Tom: Yeah, I still need to do that a lot more with other parts of my business. Even my life. We just had Miranda Marquit on talking about outsourcing different things. Not just for the benefit of a business or career but also just lifestyle—having someone to come in and do the cleaning so you can free up time to put elsewhere.

Todd: I actually have that right in my book where I talk about how I don’t do the art work. My wife doesn’t do the housecleaning. I don’t maintain my cars. I’m the exact opposite of those fire-bloggers who talk about frugality, build your own house and you do all these things. I’m the exact opposite. The reason for that is simply because there are people that are better at that stuff than I am. And my time is better used on those specific things that only I can do. I’m better of growing the business and paying other people to do those services. I don’t do them because I’m being generous or anything like that. I do it because it’s the most lucrative practice I can do to pay others to do those tasks.

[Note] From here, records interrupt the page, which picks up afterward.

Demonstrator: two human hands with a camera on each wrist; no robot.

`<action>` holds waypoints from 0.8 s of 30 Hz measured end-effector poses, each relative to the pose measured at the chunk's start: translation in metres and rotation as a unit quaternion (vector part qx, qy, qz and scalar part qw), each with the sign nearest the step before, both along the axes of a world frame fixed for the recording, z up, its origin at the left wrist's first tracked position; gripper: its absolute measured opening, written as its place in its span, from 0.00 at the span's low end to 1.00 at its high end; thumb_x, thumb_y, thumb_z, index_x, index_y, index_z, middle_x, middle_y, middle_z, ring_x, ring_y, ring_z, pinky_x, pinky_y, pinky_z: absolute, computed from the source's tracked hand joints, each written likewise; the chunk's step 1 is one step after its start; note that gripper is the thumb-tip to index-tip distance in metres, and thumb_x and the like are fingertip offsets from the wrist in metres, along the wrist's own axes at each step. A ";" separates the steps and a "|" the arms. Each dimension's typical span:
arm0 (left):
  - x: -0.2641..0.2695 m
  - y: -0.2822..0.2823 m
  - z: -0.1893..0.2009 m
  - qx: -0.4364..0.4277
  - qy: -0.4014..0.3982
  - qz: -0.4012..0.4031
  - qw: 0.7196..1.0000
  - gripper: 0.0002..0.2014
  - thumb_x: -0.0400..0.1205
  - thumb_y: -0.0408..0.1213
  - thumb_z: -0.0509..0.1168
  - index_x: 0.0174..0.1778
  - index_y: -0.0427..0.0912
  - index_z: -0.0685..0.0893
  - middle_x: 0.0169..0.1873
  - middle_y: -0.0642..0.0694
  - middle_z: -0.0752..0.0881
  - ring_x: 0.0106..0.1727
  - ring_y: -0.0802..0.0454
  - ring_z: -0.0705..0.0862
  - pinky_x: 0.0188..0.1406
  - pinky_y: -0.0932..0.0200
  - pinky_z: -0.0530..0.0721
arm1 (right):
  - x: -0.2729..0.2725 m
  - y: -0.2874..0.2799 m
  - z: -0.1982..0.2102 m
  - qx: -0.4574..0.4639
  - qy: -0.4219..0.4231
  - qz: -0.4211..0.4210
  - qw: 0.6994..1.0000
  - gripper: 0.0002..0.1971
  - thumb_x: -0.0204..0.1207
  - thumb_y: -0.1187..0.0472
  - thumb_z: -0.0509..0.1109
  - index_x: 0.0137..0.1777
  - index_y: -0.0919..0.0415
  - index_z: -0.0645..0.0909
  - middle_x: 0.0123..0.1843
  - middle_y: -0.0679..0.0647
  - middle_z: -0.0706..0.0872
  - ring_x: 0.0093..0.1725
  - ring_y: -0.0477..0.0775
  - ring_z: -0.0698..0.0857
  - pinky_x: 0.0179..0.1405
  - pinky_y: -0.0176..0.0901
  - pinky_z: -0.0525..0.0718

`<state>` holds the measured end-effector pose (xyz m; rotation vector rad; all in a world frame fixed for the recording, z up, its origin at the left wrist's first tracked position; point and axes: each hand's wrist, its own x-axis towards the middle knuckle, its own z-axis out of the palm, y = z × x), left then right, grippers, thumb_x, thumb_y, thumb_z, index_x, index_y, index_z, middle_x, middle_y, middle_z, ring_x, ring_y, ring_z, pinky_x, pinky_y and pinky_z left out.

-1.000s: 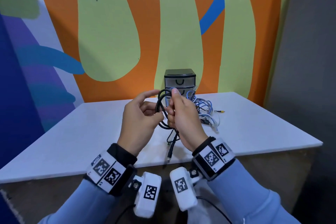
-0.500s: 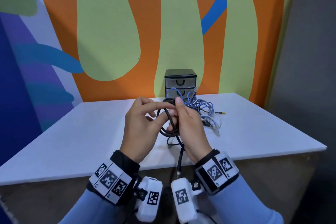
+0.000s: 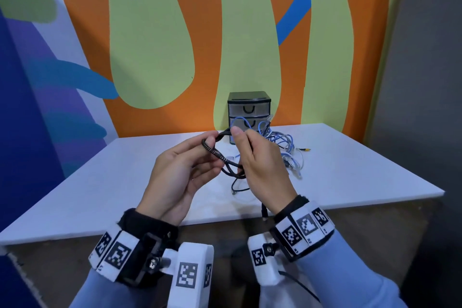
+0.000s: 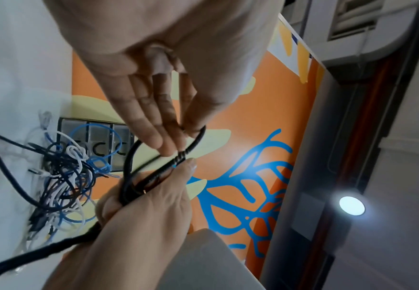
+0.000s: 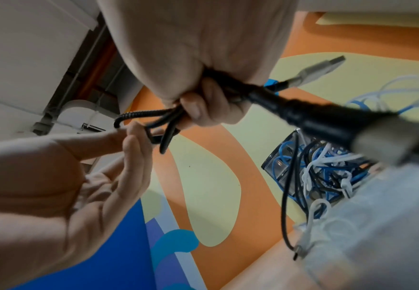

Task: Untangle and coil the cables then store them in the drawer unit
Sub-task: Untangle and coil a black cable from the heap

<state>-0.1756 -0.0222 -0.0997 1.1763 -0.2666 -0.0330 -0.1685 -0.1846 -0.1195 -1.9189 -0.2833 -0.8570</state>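
A black cable (image 3: 217, 152) is wound into a small coil held in the air between both hands, above the white table's (image 3: 125, 182) front edge. My right hand (image 3: 241, 150) grips the bundled turns (image 5: 168, 117), thumb on top. My left hand (image 3: 212, 144) pinches the coil's left loop (image 4: 191, 145) between thumb and nearly straight fingers. One plug end (image 3: 264, 211) hangs below my right wrist. A tangle of blue, white and black cables (image 3: 285, 150) lies on the table in front of the small black drawer unit (image 3: 248, 107), whose drawers are closed.
The drawer unit stands at the table's back edge against the painted wall (image 3: 162, 45). A thin lead with a yellow tip (image 3: 305, 149) pokes out of the tangle to the right. A grey wall (image 3: 425, 82) borders the right side.
My left hand brought a strand round onto the coil and now pinches the loop's left side. The coil has tilted flatter, and the hanging end has swung right, under my right wrist.
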 end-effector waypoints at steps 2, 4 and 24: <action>-0.005 -0.001 0.001 -0.017 0.008 -0.024 1.000 0.14 0.89 0.30 0.65 0.69 0.40 0.90 0.54 0.35 0.94 0.55 0.41 0.94 0.61 0.50 0.93 | 0.003 -0.002 0.000 -0.019 -0.019 -0.036 0.999 0.26 0.92 0.42 0.59 0.36 0.58 0.69 0.25 0.53 0.69 0.28 0.58 0.74 0.31 0.61 0.72; -0.012 -0.004 0.002 -0.034 0.018 -0.057 0.998 0.20 0.87 0.29 0.66 0.76 0.39 0.82 0.60 0.31 0.93 0.64 0.38 0.92 0.69 0.45 0.89 | 0.004 -0.001 -0.001 -0.034 -0.025 -0.054 0.998 0.24 0.92 0.43 0.59 0.36 0.56 0.70 0.24 0.48 0.73 0.28 0.54 0.76 0.31 0.56 0.73; -0.012 -0.028 -0.020 0.061 -0.056 0.095 0.992 0.16 0.84 0.44 0.76 0.64 0.42 0.87 0.42 0.47 0.90 0.41 0.55 0.85 0.44 0.55 0.86 | -0.003 -0.019 0.006 0.014 -0.036 -0.091 0.995 0.26 0.93 0.42 0.57 0.35 0.57 0.67 0.27 0.57 0.74 0.31 0.60 0.75 0.36 0.64 0.75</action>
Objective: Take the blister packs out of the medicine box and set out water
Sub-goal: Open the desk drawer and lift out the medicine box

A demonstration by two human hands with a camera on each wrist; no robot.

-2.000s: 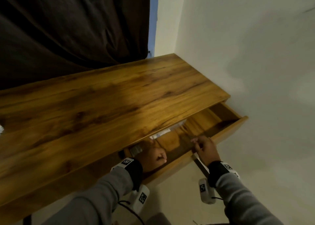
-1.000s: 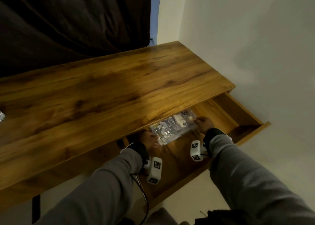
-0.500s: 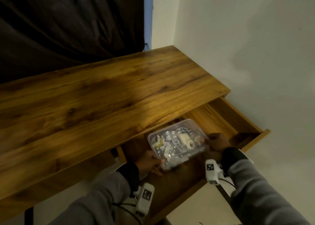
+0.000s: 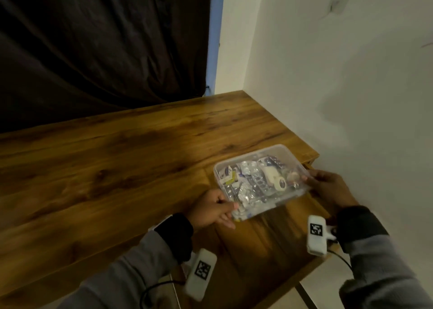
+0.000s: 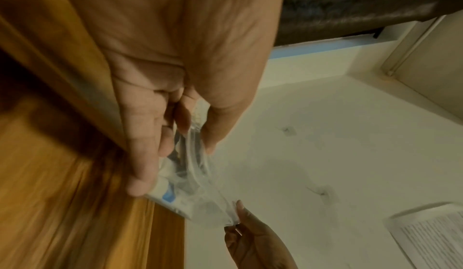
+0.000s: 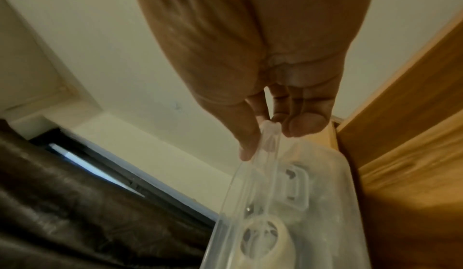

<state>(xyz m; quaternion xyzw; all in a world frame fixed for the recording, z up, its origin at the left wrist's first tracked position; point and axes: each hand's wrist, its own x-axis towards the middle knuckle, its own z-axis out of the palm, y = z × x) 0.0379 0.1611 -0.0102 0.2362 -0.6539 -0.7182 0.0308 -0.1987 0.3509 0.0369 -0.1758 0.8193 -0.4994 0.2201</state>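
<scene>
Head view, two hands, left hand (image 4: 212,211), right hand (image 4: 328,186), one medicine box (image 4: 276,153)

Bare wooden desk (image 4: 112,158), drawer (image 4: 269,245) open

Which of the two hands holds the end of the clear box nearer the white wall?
The right hand pinches the wall-side rim of the clear plastic medicine box; the left hand grips the opposite corner.

blister packs (image 4: 255,184) blurred, labels unreadable
</scene>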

Tom: Yeah, that makes sense especially when you have a business because you’re truly trading that time for money. If you’re not in a career or doing anything else then I guess you’re better off mowing you lawn and cleaning your house in your spare time if you’re not going to start some kind of side gig.

Todd: Yeah, it depends. In my business I have leveraged income sources. I geometric growth for my time that I put into the business. Whereas, if I do tasks around the house, that’s what I call reciprocal exchange. You’re exchanging value for value. There’s no geometric growth to it. It’s just a one-for-one thing. It’s like if you buy a bond you exchange a dollar, you get a dollar back plus interest. These are very limited avenues for growth. What you want to look at and pursue is geometric growth patterns.

Tom: Okay, so what was the next type of leverage? Where are we at now?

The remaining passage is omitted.